● **Entries provided**:
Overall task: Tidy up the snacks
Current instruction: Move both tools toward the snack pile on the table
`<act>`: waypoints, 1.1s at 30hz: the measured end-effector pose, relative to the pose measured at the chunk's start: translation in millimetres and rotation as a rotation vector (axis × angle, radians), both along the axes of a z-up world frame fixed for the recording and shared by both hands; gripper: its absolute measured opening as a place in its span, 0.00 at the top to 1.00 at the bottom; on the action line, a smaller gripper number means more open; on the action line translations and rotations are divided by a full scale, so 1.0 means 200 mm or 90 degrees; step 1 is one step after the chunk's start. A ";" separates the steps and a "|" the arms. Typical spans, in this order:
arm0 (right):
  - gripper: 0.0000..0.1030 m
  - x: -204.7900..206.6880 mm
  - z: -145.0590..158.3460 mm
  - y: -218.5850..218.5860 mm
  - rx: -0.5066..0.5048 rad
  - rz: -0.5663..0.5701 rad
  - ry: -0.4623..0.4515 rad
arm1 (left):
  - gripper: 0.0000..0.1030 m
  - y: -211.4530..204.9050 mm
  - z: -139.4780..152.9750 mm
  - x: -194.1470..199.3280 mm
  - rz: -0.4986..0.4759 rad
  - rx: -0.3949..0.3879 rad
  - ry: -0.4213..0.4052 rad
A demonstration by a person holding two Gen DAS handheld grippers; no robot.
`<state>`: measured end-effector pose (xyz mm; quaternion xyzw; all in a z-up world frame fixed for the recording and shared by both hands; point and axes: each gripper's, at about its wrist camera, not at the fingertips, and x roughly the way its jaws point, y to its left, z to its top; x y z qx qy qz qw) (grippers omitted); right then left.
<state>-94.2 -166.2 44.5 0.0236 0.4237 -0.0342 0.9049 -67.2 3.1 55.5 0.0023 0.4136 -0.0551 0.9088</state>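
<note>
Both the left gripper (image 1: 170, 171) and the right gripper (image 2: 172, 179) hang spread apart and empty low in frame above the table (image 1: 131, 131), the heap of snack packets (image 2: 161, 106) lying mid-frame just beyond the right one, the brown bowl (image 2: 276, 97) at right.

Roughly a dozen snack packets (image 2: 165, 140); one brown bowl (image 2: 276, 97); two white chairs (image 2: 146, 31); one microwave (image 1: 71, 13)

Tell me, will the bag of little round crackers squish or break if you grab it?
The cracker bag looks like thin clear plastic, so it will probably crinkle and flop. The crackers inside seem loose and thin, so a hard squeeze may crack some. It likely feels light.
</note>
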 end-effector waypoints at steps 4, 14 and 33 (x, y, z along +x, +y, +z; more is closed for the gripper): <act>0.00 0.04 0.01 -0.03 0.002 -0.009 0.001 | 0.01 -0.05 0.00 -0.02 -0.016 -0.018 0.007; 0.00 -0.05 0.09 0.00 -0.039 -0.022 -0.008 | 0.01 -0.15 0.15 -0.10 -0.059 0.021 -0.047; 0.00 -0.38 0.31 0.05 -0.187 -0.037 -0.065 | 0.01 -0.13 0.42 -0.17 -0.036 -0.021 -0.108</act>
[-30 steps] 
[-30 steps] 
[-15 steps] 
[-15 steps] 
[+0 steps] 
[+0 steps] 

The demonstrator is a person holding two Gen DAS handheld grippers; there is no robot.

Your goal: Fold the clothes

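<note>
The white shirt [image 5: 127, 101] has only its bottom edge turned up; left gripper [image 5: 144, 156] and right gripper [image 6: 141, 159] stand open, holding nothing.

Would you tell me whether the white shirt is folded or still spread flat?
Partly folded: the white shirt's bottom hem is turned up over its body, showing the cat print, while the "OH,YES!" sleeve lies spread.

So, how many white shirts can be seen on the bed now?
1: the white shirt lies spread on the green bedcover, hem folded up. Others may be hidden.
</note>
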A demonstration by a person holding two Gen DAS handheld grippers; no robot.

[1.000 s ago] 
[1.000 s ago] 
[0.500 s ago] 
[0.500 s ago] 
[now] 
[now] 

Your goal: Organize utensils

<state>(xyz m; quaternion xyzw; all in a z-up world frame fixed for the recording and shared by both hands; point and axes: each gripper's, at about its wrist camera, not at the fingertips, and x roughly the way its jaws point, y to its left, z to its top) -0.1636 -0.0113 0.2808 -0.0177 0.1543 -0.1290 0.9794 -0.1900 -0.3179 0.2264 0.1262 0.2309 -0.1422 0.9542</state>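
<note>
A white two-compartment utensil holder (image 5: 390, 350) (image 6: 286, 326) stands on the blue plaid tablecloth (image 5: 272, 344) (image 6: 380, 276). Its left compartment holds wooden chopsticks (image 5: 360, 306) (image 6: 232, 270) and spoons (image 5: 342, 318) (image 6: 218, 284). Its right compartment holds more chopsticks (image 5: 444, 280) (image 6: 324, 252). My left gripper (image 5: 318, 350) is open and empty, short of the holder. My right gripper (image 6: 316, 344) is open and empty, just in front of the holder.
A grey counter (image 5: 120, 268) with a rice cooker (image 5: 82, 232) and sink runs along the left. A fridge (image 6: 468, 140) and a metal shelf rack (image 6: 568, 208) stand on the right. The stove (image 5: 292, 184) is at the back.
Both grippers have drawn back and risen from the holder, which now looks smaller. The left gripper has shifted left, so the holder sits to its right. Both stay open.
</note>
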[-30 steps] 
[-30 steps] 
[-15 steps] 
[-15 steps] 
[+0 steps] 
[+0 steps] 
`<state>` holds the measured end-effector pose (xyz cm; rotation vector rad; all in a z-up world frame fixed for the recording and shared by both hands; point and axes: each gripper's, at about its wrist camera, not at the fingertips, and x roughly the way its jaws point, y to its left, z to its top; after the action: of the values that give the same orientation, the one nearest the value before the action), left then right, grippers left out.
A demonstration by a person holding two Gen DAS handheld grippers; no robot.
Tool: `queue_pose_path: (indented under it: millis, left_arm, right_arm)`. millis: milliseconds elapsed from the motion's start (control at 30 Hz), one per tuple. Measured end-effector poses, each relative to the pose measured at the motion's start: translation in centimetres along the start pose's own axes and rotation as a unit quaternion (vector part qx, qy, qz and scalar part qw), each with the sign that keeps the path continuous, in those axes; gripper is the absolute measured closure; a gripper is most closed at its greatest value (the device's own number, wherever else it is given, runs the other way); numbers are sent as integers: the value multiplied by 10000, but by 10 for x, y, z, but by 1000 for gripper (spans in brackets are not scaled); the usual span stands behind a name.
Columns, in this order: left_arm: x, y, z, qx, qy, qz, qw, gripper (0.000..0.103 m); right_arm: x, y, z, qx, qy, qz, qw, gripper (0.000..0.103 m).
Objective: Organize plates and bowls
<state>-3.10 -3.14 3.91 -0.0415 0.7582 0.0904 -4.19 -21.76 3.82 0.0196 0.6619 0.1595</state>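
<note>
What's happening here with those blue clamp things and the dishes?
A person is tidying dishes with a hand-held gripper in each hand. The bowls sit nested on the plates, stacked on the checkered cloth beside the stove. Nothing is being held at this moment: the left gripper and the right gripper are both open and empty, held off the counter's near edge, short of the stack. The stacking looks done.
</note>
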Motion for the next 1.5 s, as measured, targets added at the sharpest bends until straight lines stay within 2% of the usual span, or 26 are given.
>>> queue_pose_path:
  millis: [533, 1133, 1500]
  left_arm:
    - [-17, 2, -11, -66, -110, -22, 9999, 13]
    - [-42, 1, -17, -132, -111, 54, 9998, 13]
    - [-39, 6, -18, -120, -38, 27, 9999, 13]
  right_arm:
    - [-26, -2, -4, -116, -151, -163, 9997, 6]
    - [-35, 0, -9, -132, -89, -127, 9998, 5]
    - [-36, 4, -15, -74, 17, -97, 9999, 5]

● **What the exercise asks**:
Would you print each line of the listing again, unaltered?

● **Result**:
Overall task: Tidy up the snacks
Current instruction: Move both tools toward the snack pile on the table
`<act>`: waypoints, 1.1s at 30hz: the measured end-effector pose, relative to the pose measured at the chunk's start: translation in millimetres and rotation as a rotation vector (axis × angle, radians), both along the axes of a z-up world frame fixed for the recording and shared by both hands; gripper: its absolute measured opening as a place in its span, 0.00 at the top to 1.00 at the bottom; on the action line, a smaller gripper number means more open; on the action line translations and rotations are divided by a full scale, so 1.0 means 200 mm or 90 degrees; step 1 is one step after the chunk's start. A ";" separates the steps and a "|" the arms. Typical spans, in this order:
arm0 (right):
  - gripper: 0.0000..0.1030 m
  - x: -204.7900..206.6880 mm
  - z: -145.0590..158.3460 mm
  - y: -218.5850..218.5860 mm
  - rx: -0.5066..0.5048 rad
  - rz: -0.5663..0.5701 rad
  - ry: -0.4623..0.4515 rad
arm1 (left):
  - gripper: 0.0000..0.1030 m
  - y: -211.4530..204.9050 mm
  - z: -139.4780..152.9750 mm
  - x: -194.1470..199.3280 mm
  - rz: -0.4986..0.4759 rad
  - rx: -0.3949..0.3879 rad
  - ry: -0.4213..0.4052 rad
A demonstration by a person holding two Gen DAS handheld grippers; no robot.
`<state>`: measured end-effector pose (xyz mm; quaternion xyzw; all in a z-up world frame fixed for the recording and shared by both hands; point and axes: each gripper's, at about its wrist camera, not at the fingertips, and x roughly the way its jaws point, y to its left, z to its top; x y z qx qy qz qw) (grippers omitted); right then left.
<state>-94.2 -166.2 44.5 0.0236 0.4237 -0.0342 0.9049 -67.2 3.1 55.5 0.0023 0.4136 -0.0551 0.9088</state>
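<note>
Both the left gripper (image 1: 170, 171) and the right gripper (image 2: 172, 179) hang spread apart and empty low in frame above the table (image 1: 131, 131), the heap of snack packets (image 2: 161, 106) lying mid-frame just beyond the right one, the brown bowl (image 2: 276, 97) at right.

Roughly a dozen snack packets (image 2: 165, 140); one brown bowl (image 2: 276, 97); two white chairs (image 2: 146, 31); one microwave (image 1: 71, 13)

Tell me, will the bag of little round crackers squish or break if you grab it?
The cracker bag looks like thin clear plastic, so it will probably crinkle and flop. The crackers inside seem loose and thin, so a hard squeeze may crack some. It likely feels light.
</note>
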 end-effector waypoints at steps 4, 14 and 33 (x, y, z along +x, +y, +z; more is closed for the gripper): <act>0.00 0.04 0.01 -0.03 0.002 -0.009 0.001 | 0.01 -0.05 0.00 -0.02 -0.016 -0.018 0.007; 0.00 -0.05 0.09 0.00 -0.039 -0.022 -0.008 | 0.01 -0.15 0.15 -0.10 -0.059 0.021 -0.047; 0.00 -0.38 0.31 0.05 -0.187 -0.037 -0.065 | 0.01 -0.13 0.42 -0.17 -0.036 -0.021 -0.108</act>
[-30 steps] 
[-30 steps] 
[-15 steps] 
[-15 steps] 
[+0 steps] 
[+0 steps] 

The demonstrator is a person holding two Gen DAS handheld grippers; there is no robot.

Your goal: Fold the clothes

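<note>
The white shirt [image 5: 127, 101] has only its bottom edge turned up; left gripper [image 5: 144, 156] and right gripper [image 6: 141, 159] stand open, holding nothing.

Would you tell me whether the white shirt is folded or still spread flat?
Partly folded: the white shirt's bottom hem is turned up over its body, showing the cat print, while the "OH,YES!" sleeve lies spread.

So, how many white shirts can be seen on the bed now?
1: the white shirt lies spread on the green bedcover, hem folded up. Others may be hidden.
</note>
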A demonstration by a person holding two Gen DAS handheld grippers; no robot.

[1.000 s ago] 
[1.000 s ago] 
[0.500 s ago] 
[0.500 s ago] 
[now] 
[now] 

Your goal: Organize utensils

<state>(xyz m; quaternion xyzw; all in a z-up world frame fixed for the recording and shared by both hands; point and axes: each gripper's, at about its wrist camera, not at the fingertips, and x roughly the way its jaws point, y to its left, z to its top) -0.1636 -0.0113 0.2808 -0.0177 0.1543 -0.1290 0.9794 -0.1900 -0.3179 0.2264 0.1262 0.2309 -0.1422 0.9542</state>
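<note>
A white two-compartment utensil holder (image 5: 390, 350) (image 6: 286, 326) stands on the blue plaid tablecloth (image 5: 272, 344) (image 6: 380, 276). Its left compartment holds wooden chopsticks (image 5: 360, 306) (image 6: 232, 270) and spoons (image 5: 342, 318) (image 6: 218, 284). Its right compartment holds more chopsticks (image 5: 444, 280) (image 6: 324, 252). My left gripper (image 5: 318, 350) is open and empty, short of the holder. My right gripper (image 6: 316, 344) is open and empty, just in front of the holder.
A grey counter (image 5: 120, 268) with a rice cooker (image 5: 82, 232) and sink runs along the left. A fridge (image 6: 468, 140) and a metal shelf rack (image 6: 568, 208) stand on the right. The stove (image 5: 292, 184) is at the back.
Both grippers have drawn back and risen from the holder, which now looks smaller. The left gripper has shifted left, so the holder sits to its right. Both stay open.
</note>
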[-30 steps] 
[-30 steps] 
[-15 steps] 
[-15 steps] 
[+0 steps] 
[+0 steps] 
`<state>` holds the measured end-effector pose (xyz cm; rotation vector rad; all in a z-up world frame fixed for the recording and shared by both hands; point and axes: each gripper's, at about its wrist camera, not at the fingertips, and x roughly the way its jaws point, y to its left, z to its top; after the action: of the values that give the same orientation, the one nearest the value before the action), left then right, grippers left out.
A demonstration by a person holding two Gen DAS handheld grippers; no robot.
Tool: `queue_pose_path: (indented under it: millis, left_arm, right_arm)`. millis: milliseconds elapsed from the motion's start (control at 30 Hz), one per tuple. Measured end-effector poses, each relative to the pose measured at the motion's start: translation in centimetres along the start pose's own axes and rotation as a unit quaternion (vector part qx, qy, qz and scalar part qw), each with the sign that keeps the path continuous, in those axes; gripper is the absolute measured closure; a gripper is most closed at its greatest value (the device's own number, wherever else it is given, runs the other way); numbers are sent as integers: the value multiplied by 10000, but by 10 for x, y, z, but by 1000 for gripper (spans in brackets are not scaled); the usual span stands behind a name.
Columns, in this order: left_arm: x, y, z, qx, qy, qz, qw, gripper (0.000..0.103 m); right_arm: x, y, z, qx, qy, qz, qw, gripper (0.000..0.103 m).
Objective: Organize plates and bowls
<state>-3.10 -3.14 3.91 -0.0415 0.7582 0.0904 -4.19 -21.76 3.82 0.0196 0.6619 0.1595</state>
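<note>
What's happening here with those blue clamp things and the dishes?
A person is tidying dishes with a hand-held gripper in each hand. The bowls sit nested on the plates, stacked on the checkered cloth beside the stove. Nothing is being held at this moment: the left gripper and the right gripper are both open and empty, held off the counter's near edge, short of the stack. The stacking looks done.
</note>
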Motion for the next 1.5 s, as measured, targets added at the sharpest bends until straight lines stay within 2% of the usual span, or 26 are given.
>>> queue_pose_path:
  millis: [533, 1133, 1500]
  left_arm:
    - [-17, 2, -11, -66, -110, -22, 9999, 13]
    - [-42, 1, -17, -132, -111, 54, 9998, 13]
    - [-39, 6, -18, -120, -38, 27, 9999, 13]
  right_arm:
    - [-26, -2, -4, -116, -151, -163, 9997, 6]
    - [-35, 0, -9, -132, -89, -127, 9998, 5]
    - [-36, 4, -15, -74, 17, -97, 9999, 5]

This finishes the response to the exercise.